Masking: Single (Outcomes Assessor)
Primary Purpose: Treatment
Official Title: A Randomized Controlled Trial Examining Mindfulness Training Effect on Self-monitoring Adherence and Group Cognitive-behavioral Treatment Outcomes Among Women Suffering From Eating Disorders
Actual Study Start Date : October 1, 2015
Estimated Primary Completion Date : January 1, 2018
Estimated Study Completion Date : January 1, 2018

Resource links provided by the National Library of Medicine

MedlinePlus related topics: Eating Disorders

Arm Intervention/treatment
Experimental: Experimental group (CBTE-MIND)
Adding a mindfulness skills intervention to group psychotherapy according to the principles of the Enhanced Cognitive-Behavioral Therapy (CBT-E) for eating disorders (Fairburn, 2008)
Behavioral: MIND

Both experimental and control groups receive 20 weekly sessions (1.5 hours each), based on principles of CBT-E (Fairburn, 2008), adapted for a group format .

The experimental group will receive in addition to CBT-E a mindfulness based intervention comprising of 4 weekly group sessions (1.5 hours each) during the month prior to the CBT-E program. The mindfulness skills intervention will also be practiced throughout the CBT-E program at the beginning of every group session and independently as homework.
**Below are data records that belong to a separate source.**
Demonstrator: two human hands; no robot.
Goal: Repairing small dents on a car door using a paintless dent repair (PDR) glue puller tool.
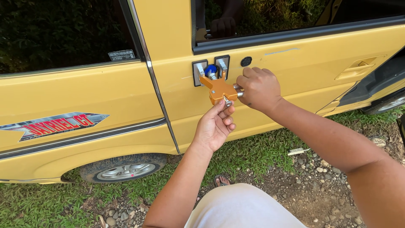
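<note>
The orange dent-puller tool sits just above the middle of the frame, pressed against the yellow car door below the window line. Its blue tab sticks to the panel between two grey padded feet. My right hand is wrapped shut around the tool's metal handle, which juts to the right. My left hand comes up from below, thumb and forefinger pinched on the small silver knob at the tool's lower end.

I judge this to be the setting-up step: the puller is seated on the panel and I am adjusting the knob while steadying the body. The next move seems to call for a firm, even squeeze or turn, with both feet kept flat on the paint so that the tab pulls straight.

Further out, a rear wheel shows at lower left, a striped decal on the left panel, and grass and gravel along the bottom. Another person's hand rests inside the open window at top centre.
</note>
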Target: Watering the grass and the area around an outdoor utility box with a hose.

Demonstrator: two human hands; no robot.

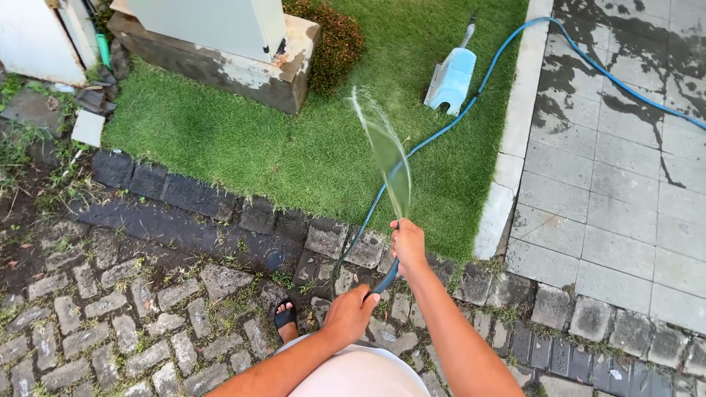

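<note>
My right hand (408,245) grips the end of a blue garden hose (482,81), thumb over the nozzle, and a flat fan of water (386,151) sprays up and away over the lawn (243,140). My left hand (349,312) holds the same hose a little lower, just behind the right hand. From my hands the hose runs across the grass, past a light blue plastic stool (451,79), and onto the wet paving at the upper right.
A concrete plinth with a grey cabinet (220,51) stands at the top beside a reddish shrub (334,40). Dark cobblestones (110,294) lie under my sandalled foot (285,320). Wet grey paving slabs (610,184) fill the right, behind a pale kerb (507,162).
</note>
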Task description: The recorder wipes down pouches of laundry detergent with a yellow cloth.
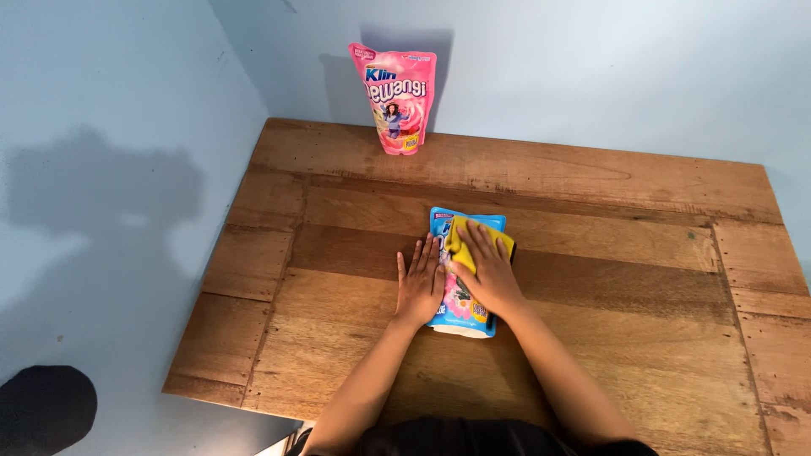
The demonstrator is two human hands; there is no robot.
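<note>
A blue refill pouch [460,308] lies flat near the middle of the wooden table [591,279]. My right hand [487,272] presses a yellow cloth [463,237] onto the pouch's upper part, fingers spread over the cloth. My left hand [420,283] lies flat with fingers together, resting on the table and against the pouch's left edge.
A pink refill pouch [395,97] stands upright at the table's far edge against the pale blue wall. The wall also runs along the table's left side. A dark object [42,409] sits on the floor at lower left.
</note>
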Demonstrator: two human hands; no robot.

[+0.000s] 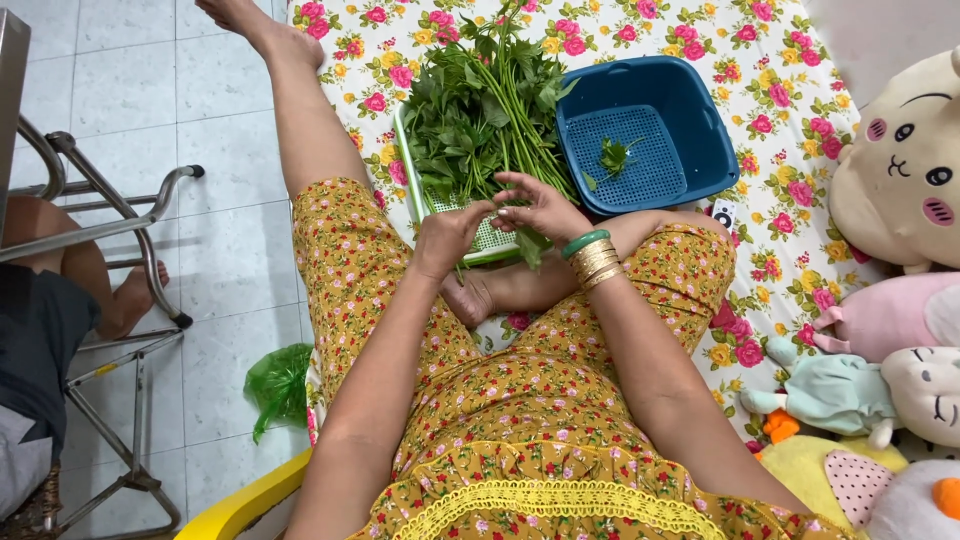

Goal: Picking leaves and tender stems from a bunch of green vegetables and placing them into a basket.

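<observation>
Here we have both hands meeting over the near end of the leafy green stems point(478, 105), which lie heaped on a pale green tray point(410, 180) on the flowered sheet point(780, 120). Our left hand point(447, 235) is curled, fingers pinched around a stem at its cut end; our right hand point(540, 207) is half open, fingertips spread and closing on the same sprig, a leaf hanging below it. The blue basket point(700, 120) sits just right of the tray and holds only a few picked leaves point(612, 155).

We judge the risks small but real: the heap overhangs the tray's far and right edges, so a tug on one stem could drag its neighbours onto the sheet. Our grip is light, so the sprig may slip into our lap. A picked piece may also miss the basket.
</observation>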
Mindfulness intervention includes "formal" mindfulness practice (brief mindfulness meditation - 10 minutes each) and "informal" mindfulness practice (Other "non meditation exercises", also known as "mindfulness in everyday life"- eg "STOP").


Behavioral: CBT-E
The comparison group (control) will receive 4 weekly supportive-educational group sessions (1.5 hours each) prior to the group CBT-E program, with no mindfulness content or training.
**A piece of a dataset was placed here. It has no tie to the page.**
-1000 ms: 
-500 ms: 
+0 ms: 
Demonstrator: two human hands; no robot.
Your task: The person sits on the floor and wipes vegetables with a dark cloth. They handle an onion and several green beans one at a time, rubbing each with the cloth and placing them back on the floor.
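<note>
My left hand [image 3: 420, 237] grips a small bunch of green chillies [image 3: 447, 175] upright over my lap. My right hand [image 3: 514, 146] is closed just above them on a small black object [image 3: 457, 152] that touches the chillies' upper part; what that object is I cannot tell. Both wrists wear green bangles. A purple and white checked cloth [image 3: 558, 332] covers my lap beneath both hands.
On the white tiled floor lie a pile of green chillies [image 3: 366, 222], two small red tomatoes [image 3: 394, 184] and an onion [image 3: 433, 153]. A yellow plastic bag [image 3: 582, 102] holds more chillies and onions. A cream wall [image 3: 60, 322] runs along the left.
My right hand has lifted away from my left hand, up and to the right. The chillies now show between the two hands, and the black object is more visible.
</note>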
Active Comparator: Control group (CBTE)
Group psychotherapy according to the principles of the Enhanced Cognitive-Behavioral Therapy (CBT-E) for eating disorders (Fairburn, 2008), without a mindfulness skills intervention
Behavioral: CBT-E
The comparison group (control) will receive 4 weekly supportive-educational group sessions (1.5 hours each) prior to the group CBT-E program, with no mindfulness content or training.




Primary Outcome Measures :
  1. Changes in the Eating Disorder Examination Questionnaire (EDE-Q-I) [ Time Frame: 8 Time points: Recruitment (entry to study), pre-CBT-E (5 weeks from recruitment), along CBT-E (10, 5, 20 weeks from recruitment), post-CBT-E (24 weeks from recruitment), follow-up (3 and 6 months post CBT-E = 9 and 12 months post recruitment) ]
    EDE-Q-I (Eating Disorder Examination Questionnaire; Fairburn & Beglin, 1994): A self-report measure of eating disorders psychopathology.
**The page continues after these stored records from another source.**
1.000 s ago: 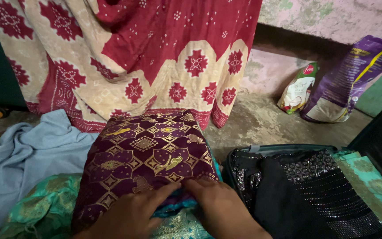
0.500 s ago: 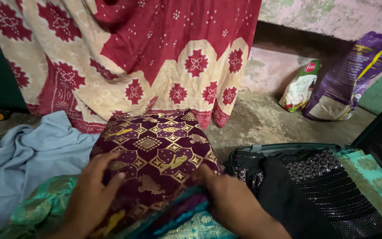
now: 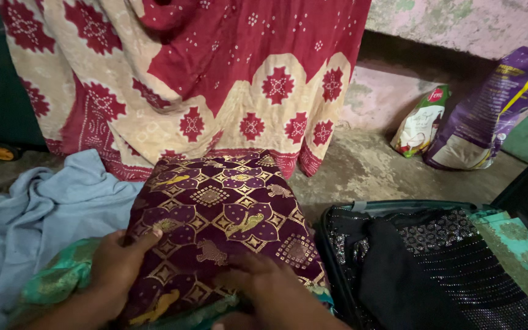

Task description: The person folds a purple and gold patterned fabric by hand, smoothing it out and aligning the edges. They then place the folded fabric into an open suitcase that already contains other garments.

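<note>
We saw both hands on a folded maroon cloth (image 3: 215,226) with gold woven patterns, which lay in front of the person, on top of a green and gold cloth (image 3: 56,284). The left hand (image 3: 114,269) was at the left edge of the maroon cloth, with the thumb over the top and the fingers curled around the border, so it was gripping the cloth. The right hand (image 3: 267,287) lay flat on the near part of the cloth, with fingers spread and pressing down; it was not closed around anything.

To the left of the maroon cloth there was a crumpled pale blue cloth (image 3: 38,208). To the right there was an open suitcase (image 3: 410,206), just beside the maroon cloth, and inside it a black sequined garment (image 3: 423,269) and a turquoise fabric (image 3: 514,244). Behind the maroon cloth a red and cream patterned cloth (image 3: 215,79) hung down to the floor. Against the back wall, well apart from the hands, stood a purple bag (image 3: 490,110) and a smaller white and green bag (image 3: 423,122), touching one another.
</note>
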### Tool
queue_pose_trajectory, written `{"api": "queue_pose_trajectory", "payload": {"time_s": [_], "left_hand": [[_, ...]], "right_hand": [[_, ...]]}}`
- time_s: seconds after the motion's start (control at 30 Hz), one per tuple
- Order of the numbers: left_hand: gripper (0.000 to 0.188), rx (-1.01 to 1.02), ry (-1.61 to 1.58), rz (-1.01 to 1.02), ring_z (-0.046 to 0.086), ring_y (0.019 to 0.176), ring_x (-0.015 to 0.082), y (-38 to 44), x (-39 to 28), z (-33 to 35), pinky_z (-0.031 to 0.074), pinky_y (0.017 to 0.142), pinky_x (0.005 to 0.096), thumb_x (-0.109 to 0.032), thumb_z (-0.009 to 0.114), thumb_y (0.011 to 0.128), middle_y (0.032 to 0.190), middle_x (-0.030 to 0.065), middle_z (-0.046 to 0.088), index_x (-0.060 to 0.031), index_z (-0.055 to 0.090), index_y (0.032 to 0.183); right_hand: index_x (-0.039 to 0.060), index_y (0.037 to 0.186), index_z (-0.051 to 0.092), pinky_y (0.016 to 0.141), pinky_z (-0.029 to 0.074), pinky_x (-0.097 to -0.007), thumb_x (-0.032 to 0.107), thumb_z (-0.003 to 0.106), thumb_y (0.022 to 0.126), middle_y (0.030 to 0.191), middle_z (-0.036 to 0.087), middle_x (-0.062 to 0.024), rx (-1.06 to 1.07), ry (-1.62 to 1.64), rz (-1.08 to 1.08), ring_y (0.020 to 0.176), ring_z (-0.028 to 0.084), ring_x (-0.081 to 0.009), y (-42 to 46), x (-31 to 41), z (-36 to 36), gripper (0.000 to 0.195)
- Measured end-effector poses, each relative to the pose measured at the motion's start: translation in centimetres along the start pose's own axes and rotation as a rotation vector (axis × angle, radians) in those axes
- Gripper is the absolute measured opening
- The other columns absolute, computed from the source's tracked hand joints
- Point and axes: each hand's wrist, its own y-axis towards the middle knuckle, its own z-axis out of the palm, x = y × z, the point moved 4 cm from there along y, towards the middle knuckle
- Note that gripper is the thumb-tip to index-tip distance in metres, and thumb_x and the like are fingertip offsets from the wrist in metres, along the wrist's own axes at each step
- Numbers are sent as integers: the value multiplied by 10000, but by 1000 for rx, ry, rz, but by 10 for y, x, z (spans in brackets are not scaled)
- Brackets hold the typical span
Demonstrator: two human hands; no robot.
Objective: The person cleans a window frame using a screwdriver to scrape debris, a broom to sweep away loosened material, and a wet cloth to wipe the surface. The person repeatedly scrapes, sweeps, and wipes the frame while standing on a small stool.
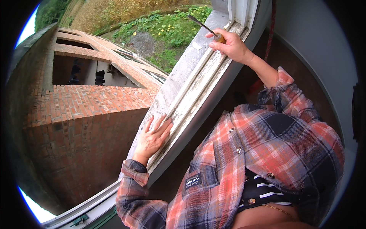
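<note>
My right hand (233, 47) grips the amber handle of a flat-blade screwdriver (201, 25) above the far end of the window sill. Its dark shaft points outward, away from my body. Flat on the sill's outer part lies my left hand (151, 138), fingers spread and holding nothing. Between the hands runs a white window frame track (187, 107), its grooves marked with dirt and flaking residue. Along its outer side is a grey concrete ledge (173, 86) with pale patches and a small white flake (196, 45) near the right hand.
Outside, below the ledge, stands a brick building (94, 98) with large openings. Green plants (171, 30) grow beyond it. An upright white window frame (241, 11) bounds the track's far end. A green latch (80, 219) sits on the frame at lower left. A red patterned strap (269, 37) hangs by the inner wall.
</note>
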Motion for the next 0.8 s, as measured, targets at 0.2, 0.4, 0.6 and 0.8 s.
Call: {"api": "queue_pose_trajectory", "payload": {"time_s": [0.2,0.4,0.6,0.8], "left_hand": [[242,-256,-39,60,521,1218,174,3,3,8,356,1043,384,-155,588,827,1160,2,634,-125,666,1054],[178,-283,-71,136,574,1060,185,18,6,6,450,881,354,-134,606,762,1008,31,628,-89,654,927],[183,-437,-61,83,592,1008,208,14,11,-10,462,827,341,-69,625,720,969,52,639,-56,657,899],[42,-307,164,-264,581,987,248,-8,91,20,436,850,395,-50,573,756,892,78,621,-66,594,790]], "right_hand": [[53,1175,610,547,425,-179,169,638,920,730,613,23,-1,6,-1,598,495,-12,0,-3,0,281],[49,1167,613,533,406,-188,168,649,916,717,604,22,-21,5,8,573,472,-17,1,-1,0,281],[44,1171,611,517,399,-190,169,641,920,706,612,12,-16,33,36,563,477,-16,1,-8,0,282],[44,1184,606,524,400,-188,157,634,917,700,610,2,-24,29,25,553,474,-19,2,-3,-1,292]]}}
  2. Changes in the Clinical Impairment Assesment (CIA) questionnaire [ Time Frame: 8 Time points: Recruitment (entry to study), pre-CBT-E (5 weeks from recruitment), along CBT-E (10, 5, 20 weeks from recruitment), post-CBT-E (24 weeks from recruitment), follow-up (3 and 6 months post CBT-E = 9 and 12 months post recruitment) ]
    Assessment of psychosocial impairment due to eating disorder will be conducted through CIA (Clinical Impairment Assesment) self-report questionnaire (Bohn & Fairburn, 2008).

  3. Changes in the Night Eating Questionnaire (NEQ) [ Time Frame: 8 Time points: Recruitment (entry to study), pre-CBT-E (5 weeks from recruitment), along CBT-E (10, 5, 20 weeks from recruitment), post-CBT-E (24 weeks from recruitment), follow-up (3 and 6 months post CBT-E = 9 and 12 months post recruitment) ]
    Assessment of Night Eating Syndrome psychopathology will be conducted through NEQ (Night Eating Questionnaire) self-report questionnaire (Allison et al., 2008).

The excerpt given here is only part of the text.